Product of cultural syncretism, zouk finally became a cultural identity’s element for the French West Indies which conquered France and the rest of the world, nowadays. In what context this music appeared ? How did it      become the West Indian’s local identity element ? How      this music became an element of global culture ? We will try to answer these questions by relying on Édouard Glissant’s concept « le Tout Monde » and japanese neologism « glocalization » which is the mix of « globalization » and « location ».
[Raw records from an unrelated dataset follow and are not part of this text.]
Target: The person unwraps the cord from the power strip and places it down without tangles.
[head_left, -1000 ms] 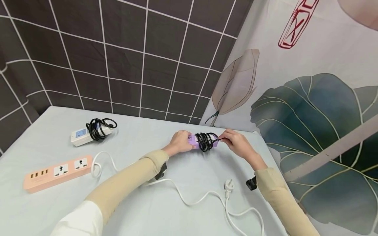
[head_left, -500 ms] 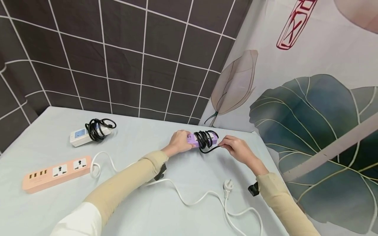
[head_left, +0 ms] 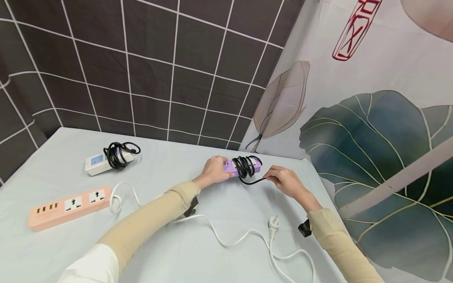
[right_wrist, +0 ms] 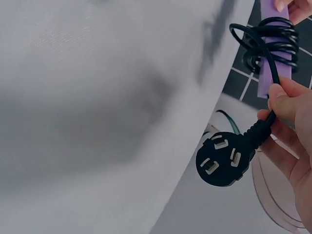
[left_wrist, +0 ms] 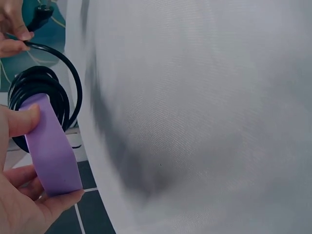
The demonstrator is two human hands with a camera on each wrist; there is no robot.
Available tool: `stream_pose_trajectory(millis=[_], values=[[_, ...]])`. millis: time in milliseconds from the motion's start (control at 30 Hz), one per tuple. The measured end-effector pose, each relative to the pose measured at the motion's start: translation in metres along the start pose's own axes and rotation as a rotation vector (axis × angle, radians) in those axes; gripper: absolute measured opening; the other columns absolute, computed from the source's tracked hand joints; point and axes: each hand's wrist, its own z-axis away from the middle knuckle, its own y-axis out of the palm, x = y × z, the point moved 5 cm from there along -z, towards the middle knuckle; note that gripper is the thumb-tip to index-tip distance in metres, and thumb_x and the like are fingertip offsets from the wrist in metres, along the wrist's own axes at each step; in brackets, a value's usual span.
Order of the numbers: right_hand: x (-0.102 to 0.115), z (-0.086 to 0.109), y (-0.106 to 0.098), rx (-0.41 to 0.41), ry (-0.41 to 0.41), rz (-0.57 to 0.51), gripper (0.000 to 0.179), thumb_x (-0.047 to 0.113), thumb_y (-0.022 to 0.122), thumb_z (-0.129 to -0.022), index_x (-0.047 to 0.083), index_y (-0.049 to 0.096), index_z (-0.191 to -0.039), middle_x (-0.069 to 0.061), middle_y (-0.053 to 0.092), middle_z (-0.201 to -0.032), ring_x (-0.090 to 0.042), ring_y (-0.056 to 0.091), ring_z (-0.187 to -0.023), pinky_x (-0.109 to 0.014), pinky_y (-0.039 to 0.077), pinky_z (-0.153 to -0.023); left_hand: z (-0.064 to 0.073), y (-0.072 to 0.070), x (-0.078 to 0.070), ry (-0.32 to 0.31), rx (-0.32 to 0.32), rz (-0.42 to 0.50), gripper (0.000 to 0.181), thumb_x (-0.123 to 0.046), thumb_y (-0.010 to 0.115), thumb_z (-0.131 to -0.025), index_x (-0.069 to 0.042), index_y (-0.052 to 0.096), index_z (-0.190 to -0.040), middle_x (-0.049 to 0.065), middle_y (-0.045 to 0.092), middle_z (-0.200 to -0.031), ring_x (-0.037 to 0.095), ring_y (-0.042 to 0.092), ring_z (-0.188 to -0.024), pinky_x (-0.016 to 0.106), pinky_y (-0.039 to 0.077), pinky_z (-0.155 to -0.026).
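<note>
A purple power strip (head_left: pixel 228 166) with a black power cord (head_left: pixel 245 166) wound around it is at the far side of the table. My left hand (head_left: pixel 214 169) grips its left end; in the left wrist view the thumb presses one face and the fingers lie behind the purple casing (left_wrist: pixel 53 151). My right hand (head_left: pixel 284 181) pinches the cord's loose end, which sags in a short curve from the coil. In the right wrist view the black three-pin plug (right_wrist: pixel 226 158) hangs out just below the pinching thumb and fingers (right_wrist: pixel 280 97).
A white power strip (head_left: pixel 99 164) wrapped in black cord lies at the back left. Nearer is a pink power strip (head_left: pixel 70 208), its white cord (head_left: pixel 226 244) running across the table's front to a white plug (head_left: pixel 274 224). A dark tiled backdrop (head_left: pixel 148 78) rises behind the table.
My right hand has drawn away from the power strip, right and slightly down, pulling a length of cord off the coil. The left hand keeps its grip in nearly the same place.
</note>
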Motion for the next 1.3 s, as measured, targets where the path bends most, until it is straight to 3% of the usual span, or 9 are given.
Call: stream_pose_trajectory(millis=[233, 800, 1300], values=[[-0.013, 0.003, 0.007, 0.051, 0.093, 0.0, 0.012, 0.001, 0.069, -0.084, 0.011, 0.074, -0.088, -0.001, 0.07, -0.089, -0.017, 0.065, -0.077, -0.036, 0.052, -0.068, 0.001, 0.0, -0.001, 0.014, 0.02, 0.012, 0.057, -0.031, 0.082, -0.07, -0.005, 0.068, -0.118, 0.012, 0.071, -0.098, 0.02, 0.06, -0.079, 0.027, 0.045, -0.066], [-0.032, 0.003, 0.013, 0.056, 0.26, 0.021, 0.011, 0.0, 0.067, -0.085, 0.008, 0.073, -0.088, -0.006, 0.07, -0.087, -0.02, 0.064, -0.073, -0.039, 0.051, -0.066, 0.003, 0.003, -0.004, 0.04, 0.061, 0.049, 0.057, -0.03, 0.081, -0.071, -0.003, 0.067, -0.119, 0.012, 0.072, -0.1, 0.02, 0.061, -0.079, 0.025, 0.045, -0.067], [-0.047, -0.002, 0.017, 0.05, 0.391, 0.01, 0.01, 0.003, 0.066, -0.086, 0.007, 0.074, -0.089, -0.009, 0.068, -0.085, -0.021, 0.061, -0.07, -0.039, 0.047, -0.063, 0.005, 0.005, -0.004, 0.06, 0.14, 0.044, 0.057, -0.028, 0.081, -0.071, -0.001, 0.066, -0.119, 0.013, 0.072, -0.104, 0.022, 0.062, -0.085, 0.028, 0.047, -0.073]])
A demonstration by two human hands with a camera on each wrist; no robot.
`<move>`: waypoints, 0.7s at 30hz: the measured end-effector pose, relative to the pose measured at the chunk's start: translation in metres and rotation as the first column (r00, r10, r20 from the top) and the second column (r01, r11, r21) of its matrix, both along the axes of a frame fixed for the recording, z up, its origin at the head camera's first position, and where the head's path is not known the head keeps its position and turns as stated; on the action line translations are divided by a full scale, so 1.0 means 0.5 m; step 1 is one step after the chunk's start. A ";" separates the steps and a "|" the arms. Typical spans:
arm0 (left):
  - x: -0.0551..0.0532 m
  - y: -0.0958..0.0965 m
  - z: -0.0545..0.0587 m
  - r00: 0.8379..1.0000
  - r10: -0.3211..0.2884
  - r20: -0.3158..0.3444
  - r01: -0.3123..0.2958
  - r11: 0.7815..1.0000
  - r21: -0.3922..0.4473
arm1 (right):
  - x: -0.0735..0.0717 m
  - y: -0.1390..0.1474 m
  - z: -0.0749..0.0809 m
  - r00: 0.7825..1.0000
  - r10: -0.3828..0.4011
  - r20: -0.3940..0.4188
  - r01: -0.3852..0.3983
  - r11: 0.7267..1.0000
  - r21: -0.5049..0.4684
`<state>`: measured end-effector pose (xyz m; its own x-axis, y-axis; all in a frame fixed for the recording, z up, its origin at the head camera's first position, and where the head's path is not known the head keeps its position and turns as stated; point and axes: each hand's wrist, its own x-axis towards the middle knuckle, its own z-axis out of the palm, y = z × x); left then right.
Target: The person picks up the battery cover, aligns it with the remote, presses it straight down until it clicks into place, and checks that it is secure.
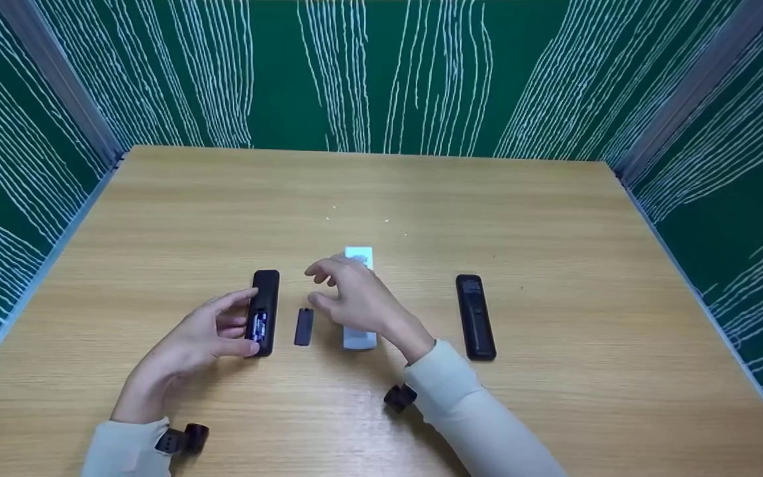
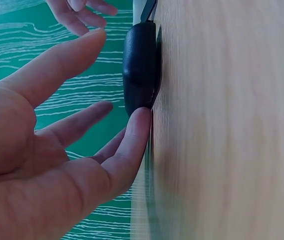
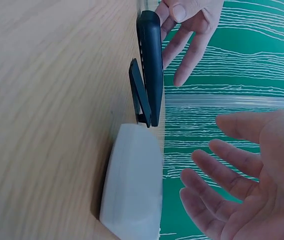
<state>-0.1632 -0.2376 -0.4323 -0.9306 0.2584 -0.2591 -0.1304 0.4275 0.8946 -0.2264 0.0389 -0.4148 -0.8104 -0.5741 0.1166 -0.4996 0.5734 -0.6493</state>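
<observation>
Left hand (image 1: 197, 338), spread wide, rests its thumb (image 1: 239, 347) on a slim black remote control (image 1: 267, 286) whose uncovered compartment (image 1: 262, 314) shows batteries (image 1: 259, 328). One dark battery cover (image 1: 303, 326) lies beside it on the table (image 1: 554, 397), then one white remote control (image 1: 359, 340) under the loosely parted right hand (image 1: 358, 298), and a second black remote control (image 1: 476, 318) farthest right.

A slim black remote (image 1: 265, 295) lies lengthwise on the wooden table (image 1: 567, 252), back side up. In its near half the battery compartment is uncovered, with shiny batteries (image 1: 259, 326) showing inside. Its battery cover (image 1: 303, 327), a small dark rectangle, lies just to the right, apart from the remote and roughly parallel.
</observation>
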 end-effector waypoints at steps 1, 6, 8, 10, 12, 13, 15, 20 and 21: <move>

Le territoire où est né le zouk, les Antilles françaises, et par-delà les Caraïbes, est peuplé des descendants d’esclaves africains, des Amérindiens et ceux qu’on nomme aux Antilles françaises, les Békés, c’est-à-dire, les colons blancs venus d’Europe occidentale. Ces populations appelées à cohabiter après l’abolition de l’esclavage, ont dû créer une langue pour communiquer : le créole. Même si les Békés essaient de préserver leur culture, le créole s’est imposé comme la langue la plus usitée par les populations antillaises. L’autre, l’Alter, qui sous d’autres cieux est rejeté par cutanisme[1], par sexisme ou par xénophobie, est ici approché, pris en considération, car il permet une redéfinition de soi. L’Amérindien va se redéfinir face à l’Afro-descendant et vice versa, sans se renier. L’Alter permet le dépassement de soi, la transcendance. La transcendance est entendue au sens de Levinas c’est-à-dire : « La transcendance comme question à l’Autre et sur l’autre[2]. »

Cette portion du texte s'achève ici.